The graph clearly shows that the RTX™ 4090 coped with the inference of both models almost twice as fast. It’s interesting that in one of the iterations Llama 3 managed to outperform the Qwen 2 by 1.2%. However, taking into account the other iterations, Qwen 2 retained its leadership, remaining 7% faster than Llama 3. In all iterations, the quality of responses from both neural networks was high with a minimum number of hallucinations. The only defect is that in rare cases one or two Chinese characters were mixed into the answers, which did not in any way affect the overall meaning.
NVIDIA® RTX™ A40
The next NVIDIA® RTX™ A40 card, on which we ran similar tests, is again built on the Ampere architecture and has 48 GB of video memory on the motherboard. Compared to the RTX™ 3090, this memory is slightly faster (20000 MHz vs. 19500 MHz), but has lower bandwidth (695.8 GB/s versus 936.2 GB/s). The situation is compensated by the larger number of CUDA® cores (10752 versus 10496), which overall allows the RTX™ A40 to perform slightly faster than the RTX™ 3090.

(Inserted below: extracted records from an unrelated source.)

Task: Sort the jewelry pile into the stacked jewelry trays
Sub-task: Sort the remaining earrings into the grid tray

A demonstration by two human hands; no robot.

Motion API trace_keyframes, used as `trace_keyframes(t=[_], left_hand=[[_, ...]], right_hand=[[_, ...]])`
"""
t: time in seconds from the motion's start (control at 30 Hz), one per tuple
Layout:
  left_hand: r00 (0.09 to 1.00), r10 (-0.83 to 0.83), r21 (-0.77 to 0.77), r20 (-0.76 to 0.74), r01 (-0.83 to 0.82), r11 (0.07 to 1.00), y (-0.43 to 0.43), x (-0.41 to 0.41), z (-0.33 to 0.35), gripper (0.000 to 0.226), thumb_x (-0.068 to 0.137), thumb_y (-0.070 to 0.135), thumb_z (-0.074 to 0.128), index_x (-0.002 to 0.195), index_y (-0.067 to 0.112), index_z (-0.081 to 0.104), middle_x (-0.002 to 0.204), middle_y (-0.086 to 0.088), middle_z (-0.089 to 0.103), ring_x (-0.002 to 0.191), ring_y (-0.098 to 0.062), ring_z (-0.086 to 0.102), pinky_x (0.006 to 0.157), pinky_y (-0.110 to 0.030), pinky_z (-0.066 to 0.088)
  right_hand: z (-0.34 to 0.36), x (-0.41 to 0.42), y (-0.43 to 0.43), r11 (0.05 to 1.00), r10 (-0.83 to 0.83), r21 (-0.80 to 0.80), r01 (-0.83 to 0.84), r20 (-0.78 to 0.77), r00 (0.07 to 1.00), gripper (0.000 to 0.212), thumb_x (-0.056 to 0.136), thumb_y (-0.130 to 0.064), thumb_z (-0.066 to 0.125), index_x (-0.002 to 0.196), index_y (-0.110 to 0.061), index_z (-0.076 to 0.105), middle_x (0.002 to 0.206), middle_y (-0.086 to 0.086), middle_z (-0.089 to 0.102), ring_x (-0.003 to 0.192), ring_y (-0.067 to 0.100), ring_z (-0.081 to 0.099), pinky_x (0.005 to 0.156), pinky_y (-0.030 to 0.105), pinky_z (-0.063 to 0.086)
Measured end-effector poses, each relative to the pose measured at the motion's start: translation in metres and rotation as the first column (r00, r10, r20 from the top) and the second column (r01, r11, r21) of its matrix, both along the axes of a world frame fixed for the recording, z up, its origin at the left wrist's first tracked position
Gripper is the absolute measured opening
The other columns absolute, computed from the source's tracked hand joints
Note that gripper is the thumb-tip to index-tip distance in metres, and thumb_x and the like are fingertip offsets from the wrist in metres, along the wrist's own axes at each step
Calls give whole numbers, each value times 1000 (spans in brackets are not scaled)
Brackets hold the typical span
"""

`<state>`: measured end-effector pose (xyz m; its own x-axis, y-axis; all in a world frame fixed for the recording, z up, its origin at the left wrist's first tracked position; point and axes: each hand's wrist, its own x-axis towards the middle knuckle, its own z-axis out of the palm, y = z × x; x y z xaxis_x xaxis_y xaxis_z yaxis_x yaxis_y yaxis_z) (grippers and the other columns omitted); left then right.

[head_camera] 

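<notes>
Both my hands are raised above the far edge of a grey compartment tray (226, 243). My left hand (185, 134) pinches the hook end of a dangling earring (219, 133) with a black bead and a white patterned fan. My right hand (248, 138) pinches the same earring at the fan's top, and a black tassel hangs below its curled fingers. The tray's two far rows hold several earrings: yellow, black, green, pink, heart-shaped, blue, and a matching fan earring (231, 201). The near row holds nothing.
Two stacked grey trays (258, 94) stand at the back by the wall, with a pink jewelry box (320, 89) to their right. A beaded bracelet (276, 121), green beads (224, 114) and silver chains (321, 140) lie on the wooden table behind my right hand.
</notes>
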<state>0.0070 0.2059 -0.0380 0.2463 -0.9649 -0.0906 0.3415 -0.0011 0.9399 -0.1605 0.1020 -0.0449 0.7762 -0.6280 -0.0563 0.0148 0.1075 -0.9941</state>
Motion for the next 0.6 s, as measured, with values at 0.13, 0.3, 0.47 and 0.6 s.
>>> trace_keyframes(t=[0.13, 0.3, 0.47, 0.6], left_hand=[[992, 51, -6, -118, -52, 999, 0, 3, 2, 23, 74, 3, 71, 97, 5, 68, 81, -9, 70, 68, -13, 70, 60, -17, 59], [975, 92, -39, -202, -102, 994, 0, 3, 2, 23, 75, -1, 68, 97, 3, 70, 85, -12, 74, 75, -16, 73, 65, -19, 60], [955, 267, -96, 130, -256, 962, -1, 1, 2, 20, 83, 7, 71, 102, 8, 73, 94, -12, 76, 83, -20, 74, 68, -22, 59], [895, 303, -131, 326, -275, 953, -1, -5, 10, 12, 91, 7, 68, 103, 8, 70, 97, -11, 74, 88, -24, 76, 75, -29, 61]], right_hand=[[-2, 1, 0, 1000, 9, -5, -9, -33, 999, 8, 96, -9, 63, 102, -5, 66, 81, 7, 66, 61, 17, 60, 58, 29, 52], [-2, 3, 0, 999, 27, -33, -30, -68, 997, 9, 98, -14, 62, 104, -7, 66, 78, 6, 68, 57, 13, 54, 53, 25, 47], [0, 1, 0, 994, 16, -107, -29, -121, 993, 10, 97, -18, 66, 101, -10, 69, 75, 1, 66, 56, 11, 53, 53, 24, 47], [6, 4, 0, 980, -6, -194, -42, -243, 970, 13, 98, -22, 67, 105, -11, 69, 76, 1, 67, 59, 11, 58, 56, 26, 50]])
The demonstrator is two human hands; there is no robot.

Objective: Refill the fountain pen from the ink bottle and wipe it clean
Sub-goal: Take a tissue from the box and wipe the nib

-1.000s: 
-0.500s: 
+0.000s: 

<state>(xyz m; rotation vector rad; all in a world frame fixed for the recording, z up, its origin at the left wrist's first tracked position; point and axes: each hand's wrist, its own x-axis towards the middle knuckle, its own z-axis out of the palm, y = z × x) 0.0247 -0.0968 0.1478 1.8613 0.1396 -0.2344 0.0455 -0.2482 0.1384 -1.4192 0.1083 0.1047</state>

As for comparing the speed of models, here Qwen 2 is also ahead of Llama 3 in all iterations. When running on RTX™ A40, the difference in speed is about 15% with the same answers. In some tasks, Qwen 2 gave a little more important information, while Llama 3 was as specific as possible and gave examples. Despite this, everything has to be double-checked, since sometimes both models begin to produce controversial answers.
NVIDIA® L20
The last participant in our testing was the NVIDIA® L20. This GPU is built like the RTX™ 4090, on the Ada Lovelace architecture. This is a fairly new model, presented in the fall of 2023. On board, it has 48 GB of video memory and 11776 CUDA® cores. Memory bandwidth is lower than the RTX™ 4090 (864 GB/s versus 936.2 GB/s), as is the effective frequency. So the NVIDIA® L20 inference scores of both models will be closer to 3090 than 4090.

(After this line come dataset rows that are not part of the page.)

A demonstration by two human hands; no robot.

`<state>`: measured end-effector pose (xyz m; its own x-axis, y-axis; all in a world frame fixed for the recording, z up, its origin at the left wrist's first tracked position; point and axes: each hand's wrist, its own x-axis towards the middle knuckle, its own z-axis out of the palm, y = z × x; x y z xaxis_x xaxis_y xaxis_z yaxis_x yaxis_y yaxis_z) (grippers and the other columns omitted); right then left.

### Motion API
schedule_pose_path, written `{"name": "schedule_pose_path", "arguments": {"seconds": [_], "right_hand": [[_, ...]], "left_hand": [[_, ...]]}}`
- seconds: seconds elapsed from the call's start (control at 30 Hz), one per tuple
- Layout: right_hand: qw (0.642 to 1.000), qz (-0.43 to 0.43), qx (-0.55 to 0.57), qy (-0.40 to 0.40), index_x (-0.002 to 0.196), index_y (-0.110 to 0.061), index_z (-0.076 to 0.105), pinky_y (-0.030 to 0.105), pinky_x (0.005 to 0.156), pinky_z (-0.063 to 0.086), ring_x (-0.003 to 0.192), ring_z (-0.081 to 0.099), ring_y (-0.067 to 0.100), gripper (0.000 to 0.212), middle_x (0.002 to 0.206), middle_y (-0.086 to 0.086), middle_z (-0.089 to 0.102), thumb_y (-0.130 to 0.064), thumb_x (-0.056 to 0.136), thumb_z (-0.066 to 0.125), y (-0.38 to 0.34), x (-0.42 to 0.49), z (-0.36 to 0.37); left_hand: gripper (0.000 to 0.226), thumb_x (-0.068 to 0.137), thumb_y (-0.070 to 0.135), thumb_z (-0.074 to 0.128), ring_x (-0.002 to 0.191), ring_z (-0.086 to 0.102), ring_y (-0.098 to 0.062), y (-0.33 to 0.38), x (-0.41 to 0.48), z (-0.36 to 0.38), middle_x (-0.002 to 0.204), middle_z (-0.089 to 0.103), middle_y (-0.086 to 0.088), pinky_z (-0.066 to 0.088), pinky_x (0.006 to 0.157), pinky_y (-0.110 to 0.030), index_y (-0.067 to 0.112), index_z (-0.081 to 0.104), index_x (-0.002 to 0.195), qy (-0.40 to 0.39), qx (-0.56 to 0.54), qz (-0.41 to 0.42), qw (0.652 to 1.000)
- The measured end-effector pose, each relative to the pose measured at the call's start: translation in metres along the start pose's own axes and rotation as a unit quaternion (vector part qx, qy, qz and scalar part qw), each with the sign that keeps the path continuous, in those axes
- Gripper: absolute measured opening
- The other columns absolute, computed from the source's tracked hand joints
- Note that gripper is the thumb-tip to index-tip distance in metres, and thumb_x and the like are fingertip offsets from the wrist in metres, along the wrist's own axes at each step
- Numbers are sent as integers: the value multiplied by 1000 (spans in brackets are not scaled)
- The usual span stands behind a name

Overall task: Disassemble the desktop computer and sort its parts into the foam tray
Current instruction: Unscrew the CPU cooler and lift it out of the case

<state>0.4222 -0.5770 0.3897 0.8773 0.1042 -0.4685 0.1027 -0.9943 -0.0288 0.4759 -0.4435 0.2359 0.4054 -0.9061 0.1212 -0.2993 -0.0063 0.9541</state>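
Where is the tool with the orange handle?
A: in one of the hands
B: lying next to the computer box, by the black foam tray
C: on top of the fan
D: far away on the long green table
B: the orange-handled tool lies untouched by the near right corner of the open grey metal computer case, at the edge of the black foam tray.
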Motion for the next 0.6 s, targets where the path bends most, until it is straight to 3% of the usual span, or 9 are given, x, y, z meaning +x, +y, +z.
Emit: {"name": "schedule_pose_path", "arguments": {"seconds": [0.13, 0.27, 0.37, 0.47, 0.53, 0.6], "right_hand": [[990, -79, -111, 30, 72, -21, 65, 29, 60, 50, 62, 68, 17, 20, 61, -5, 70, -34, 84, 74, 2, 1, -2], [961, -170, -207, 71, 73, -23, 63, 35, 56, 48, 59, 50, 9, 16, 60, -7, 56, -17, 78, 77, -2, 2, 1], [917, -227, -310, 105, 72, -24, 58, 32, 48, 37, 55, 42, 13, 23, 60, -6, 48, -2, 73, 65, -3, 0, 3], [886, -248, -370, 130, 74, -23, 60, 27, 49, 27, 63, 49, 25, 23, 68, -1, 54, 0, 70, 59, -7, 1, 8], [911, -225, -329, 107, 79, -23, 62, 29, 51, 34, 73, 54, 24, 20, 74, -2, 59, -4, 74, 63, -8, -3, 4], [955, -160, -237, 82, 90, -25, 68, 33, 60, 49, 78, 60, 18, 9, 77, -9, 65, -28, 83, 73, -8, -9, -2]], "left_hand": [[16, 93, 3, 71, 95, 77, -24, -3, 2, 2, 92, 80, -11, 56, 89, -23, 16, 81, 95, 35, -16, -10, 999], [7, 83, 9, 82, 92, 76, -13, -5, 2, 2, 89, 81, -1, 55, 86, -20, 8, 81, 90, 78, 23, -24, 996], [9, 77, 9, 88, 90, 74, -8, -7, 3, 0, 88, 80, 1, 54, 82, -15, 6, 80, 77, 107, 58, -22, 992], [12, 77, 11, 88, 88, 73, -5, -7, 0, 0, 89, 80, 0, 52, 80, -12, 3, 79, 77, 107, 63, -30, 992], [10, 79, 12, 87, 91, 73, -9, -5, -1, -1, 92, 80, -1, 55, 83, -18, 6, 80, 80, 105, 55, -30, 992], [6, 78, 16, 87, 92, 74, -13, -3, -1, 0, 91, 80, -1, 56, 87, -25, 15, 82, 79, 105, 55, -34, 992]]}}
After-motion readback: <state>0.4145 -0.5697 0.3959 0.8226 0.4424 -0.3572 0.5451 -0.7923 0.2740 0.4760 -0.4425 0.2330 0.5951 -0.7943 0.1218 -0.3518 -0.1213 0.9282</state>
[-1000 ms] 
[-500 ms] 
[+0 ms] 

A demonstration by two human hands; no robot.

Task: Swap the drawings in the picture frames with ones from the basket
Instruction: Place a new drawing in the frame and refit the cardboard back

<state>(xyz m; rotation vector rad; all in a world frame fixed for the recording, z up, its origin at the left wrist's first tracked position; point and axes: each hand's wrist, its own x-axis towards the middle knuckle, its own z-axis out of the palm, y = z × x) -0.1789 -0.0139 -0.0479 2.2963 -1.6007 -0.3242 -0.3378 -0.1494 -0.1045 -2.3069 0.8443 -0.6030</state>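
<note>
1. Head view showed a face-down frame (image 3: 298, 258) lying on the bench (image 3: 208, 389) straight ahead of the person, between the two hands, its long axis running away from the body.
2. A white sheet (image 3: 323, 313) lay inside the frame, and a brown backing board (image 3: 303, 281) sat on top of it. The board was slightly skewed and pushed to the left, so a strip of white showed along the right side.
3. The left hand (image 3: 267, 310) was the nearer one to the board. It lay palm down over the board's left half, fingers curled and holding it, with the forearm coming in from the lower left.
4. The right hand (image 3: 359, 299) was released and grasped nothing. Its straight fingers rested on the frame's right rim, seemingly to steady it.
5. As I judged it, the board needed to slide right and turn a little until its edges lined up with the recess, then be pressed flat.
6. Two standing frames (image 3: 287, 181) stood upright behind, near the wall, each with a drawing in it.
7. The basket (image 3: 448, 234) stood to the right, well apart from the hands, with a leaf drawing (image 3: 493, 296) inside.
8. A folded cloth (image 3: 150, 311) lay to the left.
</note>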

The final test didn’t bring any surprises. Qwen 2 turned out to be faster than Llama 3 in all iterations.
Conclusion
Let’s combine all the collected results into one chart. Qwen 2 was faster than Llama 3 from 7% to 24% depending on the used GPU. Based on this, we can clearly conclude that if you need to get high-speed inference from models such as Qwen 2 or Llama 3 on single-GPU configurations, then the undoubted leader will be the RTX™ 3090. A possible alternative could be the A40 or L20. But it’s not worth running the inference of these models on A6000 generation Ampere cards.

We deliberately didn’t mention cards with a smaller amount of video memory, for example, NVIDIA® RTX™ 2080Ti, in the tests, since it isn’t possible to fit the above-mentioned 7B or 8B models there without quantization. Well, the 1.5B model Qwen 2, unfortunately, doesn’t have high-quality answers and can’t serve as a full replacement for 7B.